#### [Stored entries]
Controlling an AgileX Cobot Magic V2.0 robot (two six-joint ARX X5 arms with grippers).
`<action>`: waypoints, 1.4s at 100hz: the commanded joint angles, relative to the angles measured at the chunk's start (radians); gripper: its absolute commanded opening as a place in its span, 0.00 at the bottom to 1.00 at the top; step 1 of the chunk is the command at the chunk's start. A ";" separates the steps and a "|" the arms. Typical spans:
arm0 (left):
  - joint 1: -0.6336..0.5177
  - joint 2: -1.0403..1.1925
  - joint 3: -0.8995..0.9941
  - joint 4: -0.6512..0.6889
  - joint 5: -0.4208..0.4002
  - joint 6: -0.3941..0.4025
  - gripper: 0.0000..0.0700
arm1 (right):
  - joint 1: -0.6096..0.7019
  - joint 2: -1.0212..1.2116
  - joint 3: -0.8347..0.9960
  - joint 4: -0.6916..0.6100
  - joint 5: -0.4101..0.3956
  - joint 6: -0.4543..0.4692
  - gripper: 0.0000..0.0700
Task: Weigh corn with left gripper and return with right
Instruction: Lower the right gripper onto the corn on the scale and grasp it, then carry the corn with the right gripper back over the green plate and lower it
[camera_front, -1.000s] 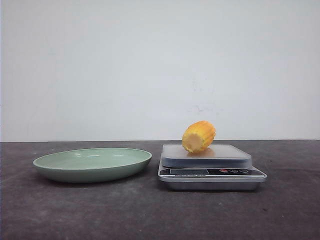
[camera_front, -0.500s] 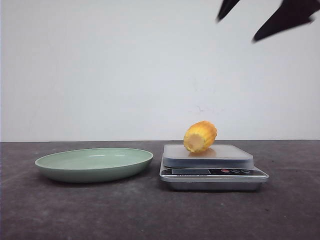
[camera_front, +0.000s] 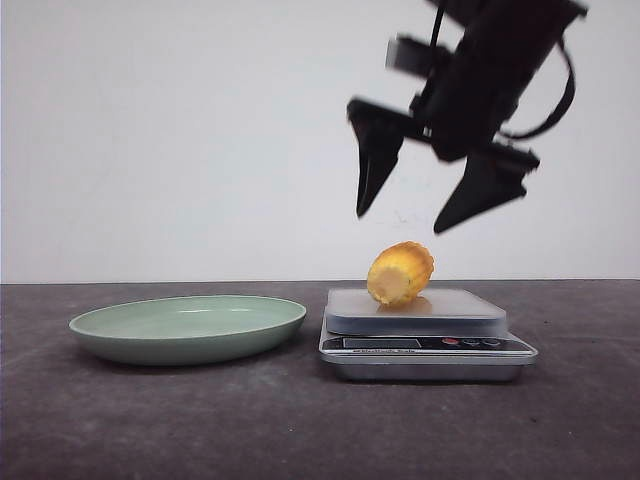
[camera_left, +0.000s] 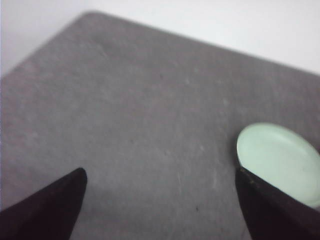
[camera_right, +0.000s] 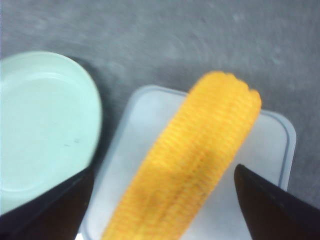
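The corn (camera_front: 400, 273), a short yellow-orange cob piece, lies on the platform of a silver kitchen scale (camera_front: 425, 345). My right gripper (camera_front: 400, 222) hangs open just above the corn, its two black fingers spread to either side. In the right wrist view the corn (camera_right: 195, 160) lies between the open fingers of the right gripper (camera_right: 163, 170), on the scale's platform (camera_right: 270, 145). My left gripper (camera_left: 160, 172) is open and empty over bare table. It is out of the front view.
A pale green plate (camera_front: 188, 328) stands empty on the dark table to the left of the scale. It also shows in the right wrist view (camera_right: 40, 125) and the left wrist view (camera_left: 277, 160). A white wall stands behind the table.
My right gripper has come down from the upper right into view and now hangs open just above the corn. The corn, scale and plate have not moved.
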 joint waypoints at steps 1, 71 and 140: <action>-0.006 -0.005 0.005 -0.024 0.007 -0.008 0.79 | 0.006 0.040 0.016 0.025 0.004 0.034 0.81; -0.006 -0.005 0.003 -0.022 0.006 0.019 0.79 | 0.085 -0.027 0.024 0.046 0.063 0.048 0.00; -0.006 -0.005 0.003 0.002 0.010 0.018 0.79 | 0.330 0.264 0.470 -0.021 0.029 0.067 0.00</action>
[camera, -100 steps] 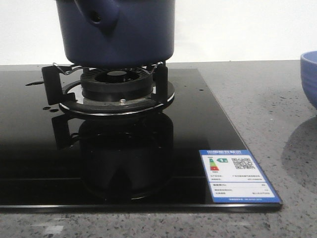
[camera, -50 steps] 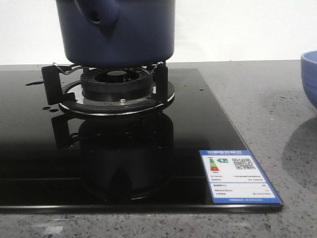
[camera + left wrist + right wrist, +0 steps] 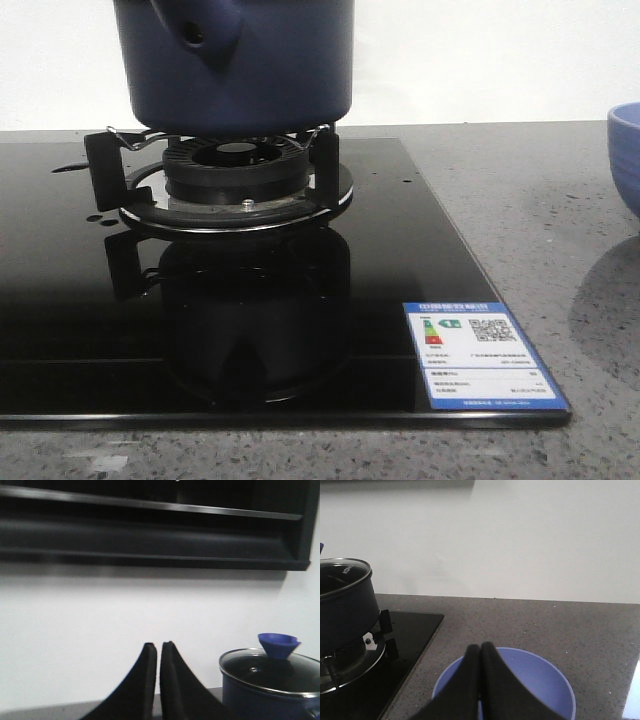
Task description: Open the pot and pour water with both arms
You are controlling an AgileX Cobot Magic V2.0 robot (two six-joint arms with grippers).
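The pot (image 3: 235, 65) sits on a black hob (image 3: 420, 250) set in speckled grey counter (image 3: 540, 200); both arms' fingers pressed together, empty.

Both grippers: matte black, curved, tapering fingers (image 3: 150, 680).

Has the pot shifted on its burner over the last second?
No. The pot sits in the same spot over the burner stand, its side lug in the same place against the stand's prongs.

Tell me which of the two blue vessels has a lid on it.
The dark navy pot on the burner stand: it wears a glass lid with a blue knob. The lighter blue bowl on the counter is open.
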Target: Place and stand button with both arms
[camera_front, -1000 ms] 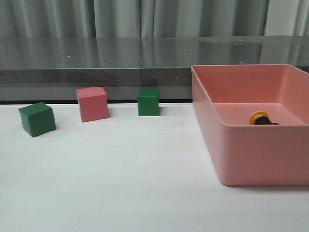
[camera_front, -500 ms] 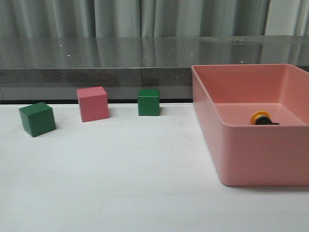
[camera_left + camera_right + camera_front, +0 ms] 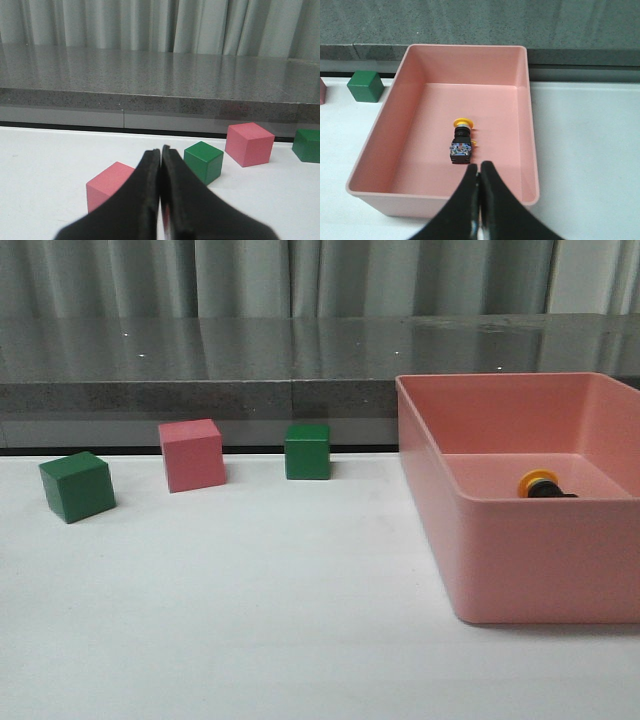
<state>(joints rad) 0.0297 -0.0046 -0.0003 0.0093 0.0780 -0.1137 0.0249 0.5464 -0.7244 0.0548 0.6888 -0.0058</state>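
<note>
The button [image 3: 461, 142] lies on its side on the floor of the pink bin [image 3: 530, 125], yellow cap toward the bin's far wall and blue base toward my right gripper. In the front view only its yellow cap and part of the black body [image 3: 541, 485] show above the bin's near wall [image 3: 540, 560]. My right gripper [image 3: 480, 170] is shut and empty, above the bin's near rim, apart from the button. My left gripper [image 3: 160, 152] is shut and empty, low over the white table. Neither arm shows in the front view.
A green cube [image 3: 77, 486], a pink cube [image 3: 193, 454] and a second green cube [image 3: 307, 451] stand in a row at the table's back left. The left wrist view shows another pink cube [image 3: 111, 187] just behind the fingers. A grey stone ledge [image 3: 200, 390] runs behind.
</note>
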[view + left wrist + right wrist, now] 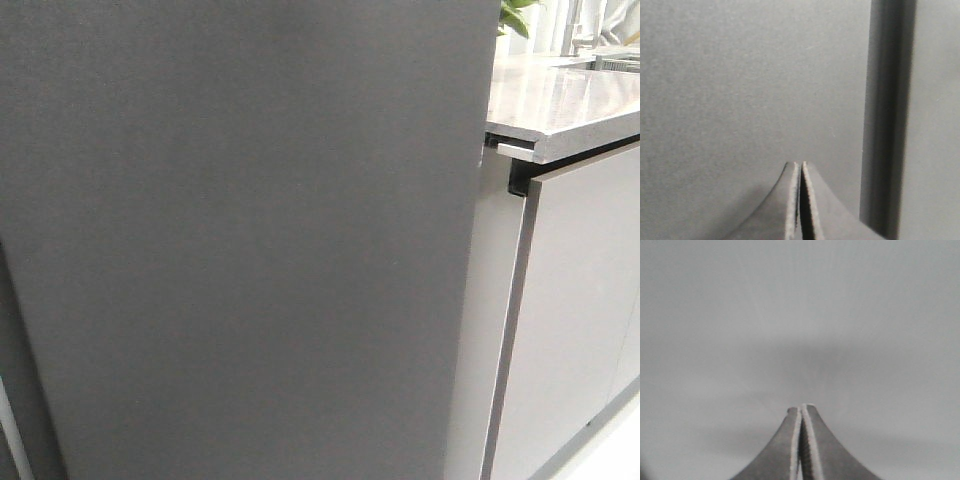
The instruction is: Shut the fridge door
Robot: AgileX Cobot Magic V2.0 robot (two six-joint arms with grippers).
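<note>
The fridge door (240,240) is a very large matte dark charcoal-grey panel that fills most of the front view. Neither arm shows in the front view. In the left wrist view my left gripper (800,164) is shut and empty, its tips close to or touching the dark textured panel (740,90), with a dark vertical seam (887,115) beside it. In the right wrist view my right gripper (802,407) is shut and empty, its tips close against a smooth paler grey surface (800,315); I cannot tell which panel that is.
A glossy grey stone countertop (560,100) sits at the right of the door, with pale-grey cabinet fronts (570,320) under it. A green plant (518,15) stands at the back. A narrow lighter strip (8,430) shows at the door's lower left edge.
</note>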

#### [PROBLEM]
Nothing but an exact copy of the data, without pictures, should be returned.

#### [RESPONSE TO THIS EXERCISE]
Controlling an AgileX Cobot Magic V2.0 robot (two six-joint ARX X5 arms with grippers).
`<action>`: waypoints, 1.4s at 100hz: the commanded joint angles, relative to the angles measured at the chunk's start (radians); gripper: its absolute commanded opening as a place in its span, 0.00 at the bottom to 1.00 at the top; step 1 of the chunk is the command at the chunk's start. A ";" separates the steps and a "|" the arms. Typical spans:
arm0 (left):
  - joint 1: -0.6336..0.5177
  - joint 2: -1.0403..1.1925
  - joint 3: -0.8995..0.9941
  - joint 4: -0.6512..0.6889
  - joint 5: -0.4208..0.4002
  - joint 6: -0.3941..0.4025
  - gripper: 0.0000..0.0700
arm1 (right):
  - joint 1: -0.6096..0.7019
  - joint 2: -1.0212..1.2116
  - joint 3: -0.8347..0.9960
  - joint 4: -0.6916..0.6100
  - joint 5: -0.4101..0.3956
  - joint 6: -0.4543..0.4692
  - gripper: 0.0000..0.0700
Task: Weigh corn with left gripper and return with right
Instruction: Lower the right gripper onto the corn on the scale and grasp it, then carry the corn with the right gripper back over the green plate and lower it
[camera_front, -1.000s] 
[camera_front, -0.500s] 
[camera_front, +0.000s] 
[camera_left, +0.000s] 
[camera_right, +0.000s] 
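The corn (camera_front: 400, 273), a short yellow-orange cob piece, lies on the platform of a silver kitchen scale (camera_front: 425, 345). My right gripper (camera_front: 400, 222) hangs open just above the corn, its two black fingers spread to either side. In the right wrist view the corn (camera_right: 195, 160) lies between the open fingers of the right gripper (camera_right: 163, 170), on the scale's platform (camera_right: 270, 145). My left gripper (camera_left: 160, 172) is open and empty over bare table. It is out of the front view.
A pale green plate (camera_front: 188, 328) stands empty on the dark table to the left of the scale. It also shows in the right wrist view (camera_right: 40, 125) and the left wrist view (camera_left: 277, 160). A white wall stands behind the table.
My right gripper has come down from the upper right into view and now hangs open just above the corn. The corn, scale and plate have not moved.
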 joint waypoints at steps 1, 71 and 140: <action>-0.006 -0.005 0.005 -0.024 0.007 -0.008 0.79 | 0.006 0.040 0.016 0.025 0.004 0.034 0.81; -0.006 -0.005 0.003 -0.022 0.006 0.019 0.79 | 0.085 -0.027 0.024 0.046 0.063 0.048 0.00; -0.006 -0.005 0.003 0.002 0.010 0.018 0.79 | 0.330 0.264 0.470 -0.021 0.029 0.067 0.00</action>
[camera, -100 steps] 
[camera, -50 steps] 
[camera + left wrist + right wrist, +0 steps] 
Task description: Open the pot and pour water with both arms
You are controlling an AgileX Cobot Magic V2.0 robot (two six-joint arms with grippers).
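The pot (image 3: 235, 65) sits on a black hob (image 3: 420, 250) set in speckled grey counter (image 3: 540, 200); both arms' fingers pressed together, empty.

Both grippers: matte black, curved, tapering fingers (image 3: 150, 680).

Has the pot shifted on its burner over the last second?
No. The pot sits in the same spot over the burner stand, its side lug in the same place against the stand's prongs.

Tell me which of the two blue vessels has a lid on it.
The dark navy pot on the burner stand: it wears a glass lid with a blue knob. The lighter blue bowl on the counter is open.
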Target: Place and stand button with both arms
[camera_front, -1000 ms] 
[camera_front, -500 ms] 
[camera_left + camera_right + camera_front, +0 ms] 
<state>(joints rad) 0.0297 -0.0046 -0.0003 0.0093 0.0780 -0.1137 0.0249 0.5464 -0.7244 0.0548 0.6888 -0.0058</state>
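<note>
The button [image 3: 461, 142] lies on its side on the floor of the pink bin [image 3: 530, 125], yellow cap toward the bin's far wall and blue base toward my right gripper. In the front view only its yellow cap and part of the black body [image 3: 541, 485] show above the bin's near wall [image 3: 540, 560]. My right gripper [image 3: 480, 170] is shut and empty, above the bin's near rim, apart from the button. My left gripper [image 3: 160, 152] is shut and empty, low over the white table. Neither arm shows in the front view.
A green cube [image 3: 77, 486], a pink cube [image 3: 193, 454] and a second green cube [image 3: 307, 451] stand in a row at the table's back left. The left wrist view shows another pink cube [image 3: 111, 187] just behind the fingers. A grey stone ledge [image 3: 200, 390] runs behind.
</note>
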[view + left wrist + right wrist, now] 
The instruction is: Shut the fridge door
Robot: AgileX Cobot Magic V2.0 robot (two six-joint arms with grippers).
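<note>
The fridge door (240,240) is a very large matte dark charcoal-grey panel that fills most of the front view. Neither arm shows in the front view. In the left wrist view my left gripper (800,164) is shut and empty, its tips close to or touching the dark textured panel (740,90), with a dark vertical seam (887,115) beside it. In the right wrist view my right gripper (802,407) is shut and empty, its tips close against a smooth paler grey surface (800,315); I cannot tell which panel that is.
A glossy grey stone countertop (560,100) sits at the right of the door, with pale-grey cabinet fronts (570,320) under it. A green plant (518,15) stands at the back. A narrow lighter strip (8,430) shows at the door's lower left edge.
</note>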

The response to this exercise is done.